Mas, a despeito disso e da minha voz tão sem eco, já fiz campanha e continuo fazendo, de enfeitar as estradas na sua área divisória de pistas, como é o caso da maioria das estradas do Estado de São Paulo, plantando em espaços regulares mudas de hibisco (mimo) nas suas várias cores como forma de, também, “humanizar” o trajeto.

Mas, o que me levou a nocaute naquela manhã foi esta notícia:
“Uma queimada para renovação de pasto no Pantanal de Mato Grosso do Sul carbonizou um número ainda não estimado de ninhos com filhotes de araras, papagaios, periquitos e maritacas que, nesta época do ano, estão nos primeiros dias de vida. Também morreram queimados mamíferos, cobras e lagartos, conforme constataram soldados da Polícia Militar Ambiental em uma área de 2240 hectares consumidas pelo fogo.”
Diz a mais a notícia que a queimada de mato seco ficou sem controle, esclarecendo que “a maior destruição da fauna e da flora aconteceu em áreas de preservação permanente”
O proprietário, mais que irresponsável, foi multado em R$2 milhões, “a maior multa aplicada a uma única ocorrência do gênero pelo Estado até agora.” (3)
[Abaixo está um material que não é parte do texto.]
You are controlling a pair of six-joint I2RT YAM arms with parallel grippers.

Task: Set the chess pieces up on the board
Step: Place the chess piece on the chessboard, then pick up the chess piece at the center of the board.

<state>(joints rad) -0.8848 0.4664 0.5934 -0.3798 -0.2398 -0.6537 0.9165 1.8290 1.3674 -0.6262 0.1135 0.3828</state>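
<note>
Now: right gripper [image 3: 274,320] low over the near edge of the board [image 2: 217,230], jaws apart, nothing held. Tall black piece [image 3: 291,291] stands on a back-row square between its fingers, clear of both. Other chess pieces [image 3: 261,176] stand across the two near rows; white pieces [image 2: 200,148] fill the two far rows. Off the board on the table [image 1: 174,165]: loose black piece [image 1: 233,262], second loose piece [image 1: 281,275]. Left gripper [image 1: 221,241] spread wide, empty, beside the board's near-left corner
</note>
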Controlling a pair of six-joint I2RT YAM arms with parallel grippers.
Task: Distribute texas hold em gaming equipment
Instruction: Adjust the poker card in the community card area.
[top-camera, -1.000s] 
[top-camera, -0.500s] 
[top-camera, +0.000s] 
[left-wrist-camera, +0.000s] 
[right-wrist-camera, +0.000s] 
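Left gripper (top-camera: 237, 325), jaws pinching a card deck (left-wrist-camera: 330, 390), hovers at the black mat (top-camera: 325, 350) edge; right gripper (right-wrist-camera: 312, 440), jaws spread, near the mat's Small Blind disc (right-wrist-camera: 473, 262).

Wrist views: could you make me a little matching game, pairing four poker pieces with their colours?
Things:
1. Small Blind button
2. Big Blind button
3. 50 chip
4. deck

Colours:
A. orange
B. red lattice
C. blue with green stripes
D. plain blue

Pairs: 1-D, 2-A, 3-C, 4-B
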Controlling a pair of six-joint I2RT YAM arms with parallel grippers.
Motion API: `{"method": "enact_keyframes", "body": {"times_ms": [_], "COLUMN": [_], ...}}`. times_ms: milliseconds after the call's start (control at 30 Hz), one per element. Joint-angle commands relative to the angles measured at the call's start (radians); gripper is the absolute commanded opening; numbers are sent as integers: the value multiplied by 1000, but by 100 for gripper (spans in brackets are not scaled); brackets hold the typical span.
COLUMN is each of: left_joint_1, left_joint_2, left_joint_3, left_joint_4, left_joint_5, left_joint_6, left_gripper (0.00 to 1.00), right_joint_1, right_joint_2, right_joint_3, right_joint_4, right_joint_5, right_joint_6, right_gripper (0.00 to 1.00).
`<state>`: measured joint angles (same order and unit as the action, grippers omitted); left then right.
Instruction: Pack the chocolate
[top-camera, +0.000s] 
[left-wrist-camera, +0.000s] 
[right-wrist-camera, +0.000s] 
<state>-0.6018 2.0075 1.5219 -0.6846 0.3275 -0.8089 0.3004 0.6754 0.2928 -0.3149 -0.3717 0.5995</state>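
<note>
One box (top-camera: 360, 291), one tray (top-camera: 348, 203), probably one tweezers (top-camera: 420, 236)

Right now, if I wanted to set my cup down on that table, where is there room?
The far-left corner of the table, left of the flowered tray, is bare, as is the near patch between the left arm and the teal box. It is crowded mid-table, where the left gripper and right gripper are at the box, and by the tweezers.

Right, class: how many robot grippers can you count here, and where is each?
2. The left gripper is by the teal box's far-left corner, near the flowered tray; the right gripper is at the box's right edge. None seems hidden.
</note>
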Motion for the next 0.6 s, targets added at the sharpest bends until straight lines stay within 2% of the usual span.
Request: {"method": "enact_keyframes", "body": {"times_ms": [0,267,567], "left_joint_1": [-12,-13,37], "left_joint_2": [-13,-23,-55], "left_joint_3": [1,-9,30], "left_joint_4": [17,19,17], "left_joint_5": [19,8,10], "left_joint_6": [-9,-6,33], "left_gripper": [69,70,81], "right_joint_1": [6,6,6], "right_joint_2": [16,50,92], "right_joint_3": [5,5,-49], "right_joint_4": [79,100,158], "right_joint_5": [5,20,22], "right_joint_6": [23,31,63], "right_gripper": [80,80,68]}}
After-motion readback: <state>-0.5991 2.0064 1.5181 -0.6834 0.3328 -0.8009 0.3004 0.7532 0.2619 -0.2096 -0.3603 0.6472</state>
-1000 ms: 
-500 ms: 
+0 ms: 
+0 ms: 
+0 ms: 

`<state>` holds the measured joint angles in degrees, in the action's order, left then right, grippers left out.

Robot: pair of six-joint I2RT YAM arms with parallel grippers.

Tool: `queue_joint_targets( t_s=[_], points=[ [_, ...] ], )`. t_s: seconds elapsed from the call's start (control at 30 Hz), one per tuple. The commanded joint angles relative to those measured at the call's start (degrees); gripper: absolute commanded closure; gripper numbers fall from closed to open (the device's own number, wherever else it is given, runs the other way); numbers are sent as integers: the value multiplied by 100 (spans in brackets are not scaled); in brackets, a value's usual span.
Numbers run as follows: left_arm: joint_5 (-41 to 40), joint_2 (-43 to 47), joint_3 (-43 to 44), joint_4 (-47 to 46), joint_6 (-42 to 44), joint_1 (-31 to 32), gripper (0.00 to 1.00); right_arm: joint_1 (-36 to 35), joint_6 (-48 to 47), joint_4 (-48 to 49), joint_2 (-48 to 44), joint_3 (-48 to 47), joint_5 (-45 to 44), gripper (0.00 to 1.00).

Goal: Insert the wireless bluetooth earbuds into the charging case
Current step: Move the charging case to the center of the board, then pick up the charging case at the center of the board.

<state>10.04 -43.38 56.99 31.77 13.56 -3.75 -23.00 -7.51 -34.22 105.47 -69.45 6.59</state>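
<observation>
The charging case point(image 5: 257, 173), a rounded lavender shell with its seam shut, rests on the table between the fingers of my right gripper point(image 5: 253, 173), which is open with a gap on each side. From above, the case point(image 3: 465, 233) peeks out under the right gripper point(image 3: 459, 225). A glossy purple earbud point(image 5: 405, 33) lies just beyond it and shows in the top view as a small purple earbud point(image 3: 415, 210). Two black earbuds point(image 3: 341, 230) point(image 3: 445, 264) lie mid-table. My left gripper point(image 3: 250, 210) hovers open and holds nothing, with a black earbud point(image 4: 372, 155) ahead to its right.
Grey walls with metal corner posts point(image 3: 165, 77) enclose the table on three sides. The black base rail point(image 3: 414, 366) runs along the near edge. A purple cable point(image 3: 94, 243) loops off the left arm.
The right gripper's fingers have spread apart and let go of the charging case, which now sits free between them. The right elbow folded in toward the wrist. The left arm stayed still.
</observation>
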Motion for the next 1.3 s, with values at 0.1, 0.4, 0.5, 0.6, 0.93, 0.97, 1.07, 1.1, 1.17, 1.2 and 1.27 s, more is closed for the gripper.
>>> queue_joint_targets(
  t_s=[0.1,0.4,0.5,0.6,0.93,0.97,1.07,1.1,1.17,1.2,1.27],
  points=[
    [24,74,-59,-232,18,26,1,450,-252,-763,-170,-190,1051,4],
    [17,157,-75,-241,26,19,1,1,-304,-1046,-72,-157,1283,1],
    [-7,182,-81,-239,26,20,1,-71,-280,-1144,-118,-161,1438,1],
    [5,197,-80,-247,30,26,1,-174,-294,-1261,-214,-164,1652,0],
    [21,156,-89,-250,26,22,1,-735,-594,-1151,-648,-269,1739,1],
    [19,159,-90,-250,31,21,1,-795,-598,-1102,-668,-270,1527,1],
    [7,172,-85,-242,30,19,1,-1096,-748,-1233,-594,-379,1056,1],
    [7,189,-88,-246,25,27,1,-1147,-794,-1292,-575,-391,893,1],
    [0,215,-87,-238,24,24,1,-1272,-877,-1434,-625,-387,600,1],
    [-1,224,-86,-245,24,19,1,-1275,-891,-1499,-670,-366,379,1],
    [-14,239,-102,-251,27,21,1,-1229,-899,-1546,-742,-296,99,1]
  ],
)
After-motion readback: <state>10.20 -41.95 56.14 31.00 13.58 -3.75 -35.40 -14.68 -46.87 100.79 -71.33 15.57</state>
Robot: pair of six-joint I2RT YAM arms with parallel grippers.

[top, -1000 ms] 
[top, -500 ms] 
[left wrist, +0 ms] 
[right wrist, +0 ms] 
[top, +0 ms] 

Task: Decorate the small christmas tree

Pasto, sempre o pasto! O Universal Channel num documentário recente mostrou como são preparados os hambúrgueres nos Estados Unidos. Claro que a par da matança monstruoso dos bois, a mistura do produto contém toda aquela gordura, aquele sebo misturado à carne moída. Pois são esses “ingredientes” que dão o sabor ao hambúrguer. Argh!

Naquela manhã depressiva, relembrando os estragos do fogo criminoso na reserva ambiental de Mato Grosso do Sul, me questionando, afinal, o que eu fazia por aqui, neste mundo entre o sublime e o pavoroso, cada vez mais, sem nenhuma vontade de renunciar a todos os meus valores e tarefas, porém, um pequeno evento me alertou: um bem-te-vi empoleirou-se na janela do meu escritório no 5° andar e pipilou aquele som estridente que lhe batizou: bem-te-vi!
Eu me volto e dou nos seus olhinhos entre as tiras da cortina.
Creio que há algum ninho nos vãos de ar condicionado, por ali.
A vida ainda se renova, bem vi. Até quando, meu querido amarelinho gritador, até quando?


Rodapé
1. Jornal “O Estado de São Paulo” de 02.09.2010
2. Idem de 03.10.2010, artigo de Kwame Anthony Appiah, “Pecados de longo Alcance”.
3. Idem de 29.09.2010

Imagens / Fotos:
i.) Mapa IBGE: localização dos biomas no território brasileiro (clicando no mapa, dá-se a ampliação)
2.) Hibisco (mimo) - fonte: http://multiflorafernandopolis.blogspot.com/
3.) Bem-te-vi - fonte: http://flog.clickgratis.com.br/

Um comentário:

Milton Martins disse...

Critiquei a "receita" dos hamburgueres animais nesta crônica. A escritora Ivana Maria Negri, remeteu a receita abaixo de hamburquer vegetariano (soja) e de "fanta natural". Anotem e aproveitem:

Hamburguer de soja
Deixar previamente de molho 3 xícaras de proteína de soja moída. Espremer bem a água e juntar um ovo, 1 envelope de sopa creme de cebola e um pouco de trigo até dar liga. Colocar shoyo para dar cor, mas não colocar muito porque o creme de cebola já é salgado.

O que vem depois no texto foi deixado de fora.